Buku Tabungan dan Kartu ATM yang saya miliki |
Perbedaan yang paling mudah saya pahami adalah, dalam akad Wadi’ah kita menitipkan dana ke bank syariah untuk disimpan. Sedangkan akad Mudharabah, dana kita akan digunakan untuk menjalankan kegiatan usaha profit yang halal. Oleh karena itu, akad Wadi’ah tidak mewajibkan adanya bagi hasil kepada nasabah, sedangkan akad mudharabah ada bagi hasil sesuai kesepakatan. Dalam akad Wadi’ah di Bank Muamalat Indonesia ini, tidak dikenakan biaya layanan tiap bulan. Meski demikian, fasilitas yang saya dapatkan cukup lengkap dan sesuai dengan kebutuhan. Saya mendapatkan buku tabungan, kartu ATM, serta akses transaksi pada aplikasi mobile banking Bank Muamalat Indonesia. Proses mendapatkan rekening dan fasilitas perbankan ini saya dapatkan dalam waktu relatif singkat, hanya sekitar 15 menit. Setelahnya, saya dapat segera kembali ke kantor dan melanjutkan pekerjaan dengan hati yang lebih tenang.

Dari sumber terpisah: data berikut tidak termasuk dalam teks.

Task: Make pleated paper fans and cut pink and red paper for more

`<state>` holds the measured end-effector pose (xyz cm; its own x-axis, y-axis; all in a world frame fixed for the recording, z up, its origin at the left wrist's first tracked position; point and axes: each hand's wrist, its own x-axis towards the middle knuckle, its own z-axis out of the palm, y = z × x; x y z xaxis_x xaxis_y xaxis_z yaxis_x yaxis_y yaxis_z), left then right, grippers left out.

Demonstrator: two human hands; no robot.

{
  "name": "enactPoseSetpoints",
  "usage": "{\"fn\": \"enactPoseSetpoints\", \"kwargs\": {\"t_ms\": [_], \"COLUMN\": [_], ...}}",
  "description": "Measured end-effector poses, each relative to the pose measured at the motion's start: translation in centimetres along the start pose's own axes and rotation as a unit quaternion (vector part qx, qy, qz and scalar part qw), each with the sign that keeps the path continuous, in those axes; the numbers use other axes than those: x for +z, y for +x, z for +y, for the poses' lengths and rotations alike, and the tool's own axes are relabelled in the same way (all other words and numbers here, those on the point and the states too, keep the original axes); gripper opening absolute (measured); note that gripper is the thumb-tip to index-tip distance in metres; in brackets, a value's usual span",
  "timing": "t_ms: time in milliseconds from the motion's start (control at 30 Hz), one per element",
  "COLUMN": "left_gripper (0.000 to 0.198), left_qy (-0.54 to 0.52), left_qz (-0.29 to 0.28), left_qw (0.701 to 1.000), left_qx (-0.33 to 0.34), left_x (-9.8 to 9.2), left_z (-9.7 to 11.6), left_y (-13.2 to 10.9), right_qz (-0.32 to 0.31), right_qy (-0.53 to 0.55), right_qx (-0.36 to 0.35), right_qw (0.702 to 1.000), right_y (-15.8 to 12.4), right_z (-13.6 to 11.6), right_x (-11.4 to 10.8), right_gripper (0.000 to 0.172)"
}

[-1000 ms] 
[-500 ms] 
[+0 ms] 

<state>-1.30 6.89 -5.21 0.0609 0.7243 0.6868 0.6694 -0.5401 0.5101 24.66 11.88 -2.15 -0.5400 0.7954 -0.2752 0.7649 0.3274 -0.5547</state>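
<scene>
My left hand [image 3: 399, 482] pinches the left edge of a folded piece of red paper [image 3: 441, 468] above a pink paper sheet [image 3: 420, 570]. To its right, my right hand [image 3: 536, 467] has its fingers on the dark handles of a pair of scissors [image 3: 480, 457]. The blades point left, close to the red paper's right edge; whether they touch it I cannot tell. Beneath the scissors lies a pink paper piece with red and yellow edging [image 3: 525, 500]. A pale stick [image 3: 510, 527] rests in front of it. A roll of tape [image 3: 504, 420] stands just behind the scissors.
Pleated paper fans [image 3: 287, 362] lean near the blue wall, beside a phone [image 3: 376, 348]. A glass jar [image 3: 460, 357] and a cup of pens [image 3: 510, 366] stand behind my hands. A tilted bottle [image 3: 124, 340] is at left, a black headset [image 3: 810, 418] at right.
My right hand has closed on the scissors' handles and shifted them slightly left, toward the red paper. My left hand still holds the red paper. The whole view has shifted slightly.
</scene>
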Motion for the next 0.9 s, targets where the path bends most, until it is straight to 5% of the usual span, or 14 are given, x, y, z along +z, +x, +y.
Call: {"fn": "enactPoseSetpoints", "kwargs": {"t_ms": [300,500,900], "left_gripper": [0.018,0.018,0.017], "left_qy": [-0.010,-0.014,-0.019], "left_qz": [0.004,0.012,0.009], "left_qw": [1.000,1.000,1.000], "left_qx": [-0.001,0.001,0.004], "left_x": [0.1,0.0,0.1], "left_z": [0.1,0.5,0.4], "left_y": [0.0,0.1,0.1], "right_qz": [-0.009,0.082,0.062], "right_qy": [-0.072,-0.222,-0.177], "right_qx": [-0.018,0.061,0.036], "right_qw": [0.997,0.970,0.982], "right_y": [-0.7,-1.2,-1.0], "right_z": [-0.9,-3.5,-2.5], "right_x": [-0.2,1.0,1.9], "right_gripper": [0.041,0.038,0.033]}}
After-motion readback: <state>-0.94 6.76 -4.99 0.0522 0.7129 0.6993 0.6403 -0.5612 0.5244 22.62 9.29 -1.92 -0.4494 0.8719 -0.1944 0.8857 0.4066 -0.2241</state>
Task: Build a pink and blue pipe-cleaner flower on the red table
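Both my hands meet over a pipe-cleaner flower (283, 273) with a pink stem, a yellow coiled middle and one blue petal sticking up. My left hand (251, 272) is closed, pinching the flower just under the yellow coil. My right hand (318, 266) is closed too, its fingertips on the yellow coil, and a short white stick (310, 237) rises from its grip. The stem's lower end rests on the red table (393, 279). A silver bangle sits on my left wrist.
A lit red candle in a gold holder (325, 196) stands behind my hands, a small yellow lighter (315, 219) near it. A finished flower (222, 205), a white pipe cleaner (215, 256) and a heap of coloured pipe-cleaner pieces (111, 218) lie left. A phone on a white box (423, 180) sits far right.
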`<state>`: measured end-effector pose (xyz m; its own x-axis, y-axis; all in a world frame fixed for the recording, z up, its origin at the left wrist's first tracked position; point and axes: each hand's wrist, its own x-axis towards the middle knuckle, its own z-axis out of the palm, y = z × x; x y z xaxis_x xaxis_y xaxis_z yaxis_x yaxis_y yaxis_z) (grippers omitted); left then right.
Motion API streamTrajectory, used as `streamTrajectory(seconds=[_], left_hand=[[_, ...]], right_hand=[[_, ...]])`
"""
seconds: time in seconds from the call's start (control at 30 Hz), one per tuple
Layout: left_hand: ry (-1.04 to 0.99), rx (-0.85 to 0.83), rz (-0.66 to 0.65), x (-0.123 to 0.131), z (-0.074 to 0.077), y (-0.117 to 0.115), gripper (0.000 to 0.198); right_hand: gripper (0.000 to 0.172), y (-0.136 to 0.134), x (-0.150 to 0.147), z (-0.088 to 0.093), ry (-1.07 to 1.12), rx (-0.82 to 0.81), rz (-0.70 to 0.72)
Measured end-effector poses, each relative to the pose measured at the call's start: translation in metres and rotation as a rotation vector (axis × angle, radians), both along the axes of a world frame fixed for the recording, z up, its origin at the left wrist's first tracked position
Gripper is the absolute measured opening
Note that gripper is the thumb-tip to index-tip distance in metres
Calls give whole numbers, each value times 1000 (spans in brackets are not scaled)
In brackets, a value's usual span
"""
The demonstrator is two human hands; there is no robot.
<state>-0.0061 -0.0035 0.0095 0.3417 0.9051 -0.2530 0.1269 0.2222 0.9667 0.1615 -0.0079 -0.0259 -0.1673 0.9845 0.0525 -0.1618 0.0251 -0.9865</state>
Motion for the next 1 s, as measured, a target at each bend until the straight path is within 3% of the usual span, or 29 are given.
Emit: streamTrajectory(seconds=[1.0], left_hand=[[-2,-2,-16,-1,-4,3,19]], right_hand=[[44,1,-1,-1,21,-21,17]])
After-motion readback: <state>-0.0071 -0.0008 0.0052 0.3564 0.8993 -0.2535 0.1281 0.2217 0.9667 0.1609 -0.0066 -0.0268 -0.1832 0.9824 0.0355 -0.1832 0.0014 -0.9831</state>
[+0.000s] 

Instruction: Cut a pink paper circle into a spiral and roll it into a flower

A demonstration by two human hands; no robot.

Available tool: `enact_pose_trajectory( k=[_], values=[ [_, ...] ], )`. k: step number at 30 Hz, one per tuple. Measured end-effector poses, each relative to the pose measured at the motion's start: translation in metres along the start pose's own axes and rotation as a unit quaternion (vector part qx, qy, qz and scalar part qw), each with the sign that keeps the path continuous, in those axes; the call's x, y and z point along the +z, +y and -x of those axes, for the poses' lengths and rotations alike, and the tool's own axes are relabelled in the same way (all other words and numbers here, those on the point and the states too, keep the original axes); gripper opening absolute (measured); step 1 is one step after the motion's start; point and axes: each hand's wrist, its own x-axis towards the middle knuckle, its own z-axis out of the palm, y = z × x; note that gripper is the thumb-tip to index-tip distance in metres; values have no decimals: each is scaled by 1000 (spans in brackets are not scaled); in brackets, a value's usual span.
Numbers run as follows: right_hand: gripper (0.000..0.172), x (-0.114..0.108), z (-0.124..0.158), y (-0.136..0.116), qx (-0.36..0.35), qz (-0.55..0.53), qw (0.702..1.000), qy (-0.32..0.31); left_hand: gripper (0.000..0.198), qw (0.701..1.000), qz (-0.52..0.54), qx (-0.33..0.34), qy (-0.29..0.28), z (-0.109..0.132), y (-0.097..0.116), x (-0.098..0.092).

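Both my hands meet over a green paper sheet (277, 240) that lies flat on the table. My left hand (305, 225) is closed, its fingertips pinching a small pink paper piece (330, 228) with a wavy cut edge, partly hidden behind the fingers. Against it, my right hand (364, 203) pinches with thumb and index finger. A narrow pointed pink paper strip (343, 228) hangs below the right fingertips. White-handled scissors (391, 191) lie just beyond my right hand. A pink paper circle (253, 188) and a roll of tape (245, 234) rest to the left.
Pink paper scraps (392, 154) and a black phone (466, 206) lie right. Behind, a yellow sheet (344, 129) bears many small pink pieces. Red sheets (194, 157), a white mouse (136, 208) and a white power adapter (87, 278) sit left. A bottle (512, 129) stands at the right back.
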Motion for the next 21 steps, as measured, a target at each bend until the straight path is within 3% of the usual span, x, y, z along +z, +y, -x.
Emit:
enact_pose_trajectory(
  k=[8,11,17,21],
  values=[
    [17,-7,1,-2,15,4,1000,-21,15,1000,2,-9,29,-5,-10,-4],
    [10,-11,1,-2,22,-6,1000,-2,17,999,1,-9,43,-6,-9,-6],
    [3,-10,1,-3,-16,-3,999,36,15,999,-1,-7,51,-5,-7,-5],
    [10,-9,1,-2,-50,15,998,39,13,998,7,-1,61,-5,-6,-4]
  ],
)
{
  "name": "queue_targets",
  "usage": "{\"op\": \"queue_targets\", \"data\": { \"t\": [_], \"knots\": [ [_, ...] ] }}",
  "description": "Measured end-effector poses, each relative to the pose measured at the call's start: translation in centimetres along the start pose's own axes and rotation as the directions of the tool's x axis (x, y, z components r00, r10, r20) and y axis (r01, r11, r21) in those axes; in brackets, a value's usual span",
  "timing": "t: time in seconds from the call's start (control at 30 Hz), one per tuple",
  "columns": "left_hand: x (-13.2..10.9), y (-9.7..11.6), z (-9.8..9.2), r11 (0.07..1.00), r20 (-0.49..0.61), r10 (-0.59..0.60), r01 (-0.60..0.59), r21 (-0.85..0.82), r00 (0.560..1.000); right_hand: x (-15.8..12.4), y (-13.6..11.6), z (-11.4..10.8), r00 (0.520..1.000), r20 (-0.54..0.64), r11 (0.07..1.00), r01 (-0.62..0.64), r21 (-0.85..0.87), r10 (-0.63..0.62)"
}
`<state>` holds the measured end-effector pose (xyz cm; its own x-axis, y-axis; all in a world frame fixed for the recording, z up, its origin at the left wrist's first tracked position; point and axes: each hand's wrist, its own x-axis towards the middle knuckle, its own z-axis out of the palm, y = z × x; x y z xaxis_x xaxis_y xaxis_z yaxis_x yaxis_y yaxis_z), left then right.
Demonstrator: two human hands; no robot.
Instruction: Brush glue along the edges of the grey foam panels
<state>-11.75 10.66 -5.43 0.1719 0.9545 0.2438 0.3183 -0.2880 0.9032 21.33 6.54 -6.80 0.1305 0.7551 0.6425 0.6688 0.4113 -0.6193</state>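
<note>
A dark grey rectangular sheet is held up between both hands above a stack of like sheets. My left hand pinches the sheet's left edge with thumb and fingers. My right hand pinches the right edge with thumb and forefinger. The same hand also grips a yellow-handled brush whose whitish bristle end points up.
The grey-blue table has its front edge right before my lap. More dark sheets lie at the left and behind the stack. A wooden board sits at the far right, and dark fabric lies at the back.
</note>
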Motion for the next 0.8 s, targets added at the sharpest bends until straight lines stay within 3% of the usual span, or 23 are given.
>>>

Aplikasi mobile banking Bank Muamalat Indonesia |
Saya bisa menikmati layanan perbankan dimana saja dan kapan saja dengan smartphone |
Sejak memiliki rekening di Bank Muamalat Indonesia, keuangan rumah tangga mulai tertata. Gaji yang didapat di awal bulan langsung dibagi ke masing-masing pos pengeluaran. Dalam keluarga saya, pos pengeluaran meliputi pos sedekah bulanan, pos belanja rutin, pos kebutuhan suami dan istri, serta pos tabungan anak. Sisanya dibagi ke beberapa pos tabungan seperti tabungan rumah, tabungan mobil, dan tabungan haji. Semua tabungan ini ditempatkan di Bank Muamalat Indonesia.
Apabila tabungan ini sudah terkumpul, akan dialihkan menjadi deposito iB Hijrah, salah satu produk Bank Muamalat Indonesia juga. Bagi saya, sifat deposito lebih stabil karena penarikan dananya tidak semudah tabungan biasa sehingga bisa digunakan untuk keperluan dengan dana besar seperti rumah dan mobil. Mudah-mudahan saya bisa membeli rumah dan mobil seperti orang tua saya, membeli dengan tunai. Aamiin
Saya juga berencana membuka tabungan haji di Bank Muamalat Indonesia apabila dana yang terkumpul sudah mencukupi. Semoga Allah melancarkan niat baik ini, aamiin. Semoga Allah makin menjauhkan kita semua dari larangan-larangan-Nya termasuk diantaranya dosa riba, serta mendapat keberkahan di setiap rezeki termasuk umur kita. Aamiin.